### Exercise details
Beginning at the first line of the data, print each line exactly, stopping after the line that contains "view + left".

### The data
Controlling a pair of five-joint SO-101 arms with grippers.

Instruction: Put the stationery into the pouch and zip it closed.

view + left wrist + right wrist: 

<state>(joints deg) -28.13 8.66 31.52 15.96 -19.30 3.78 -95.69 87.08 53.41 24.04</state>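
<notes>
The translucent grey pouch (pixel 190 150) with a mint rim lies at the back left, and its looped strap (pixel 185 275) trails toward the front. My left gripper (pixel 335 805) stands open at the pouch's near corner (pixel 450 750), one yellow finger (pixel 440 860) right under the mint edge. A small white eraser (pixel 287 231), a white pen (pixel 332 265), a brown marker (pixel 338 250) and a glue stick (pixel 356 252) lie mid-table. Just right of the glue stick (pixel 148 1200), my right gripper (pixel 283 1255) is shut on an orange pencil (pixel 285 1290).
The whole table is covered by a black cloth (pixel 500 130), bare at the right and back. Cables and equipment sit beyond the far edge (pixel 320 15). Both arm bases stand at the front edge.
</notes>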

### Exercise output
Controlling a pair of five-joint SO-101 arms with grippers.

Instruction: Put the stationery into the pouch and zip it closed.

view + left wrist + right wrist: 

This is the complete output for the exercise.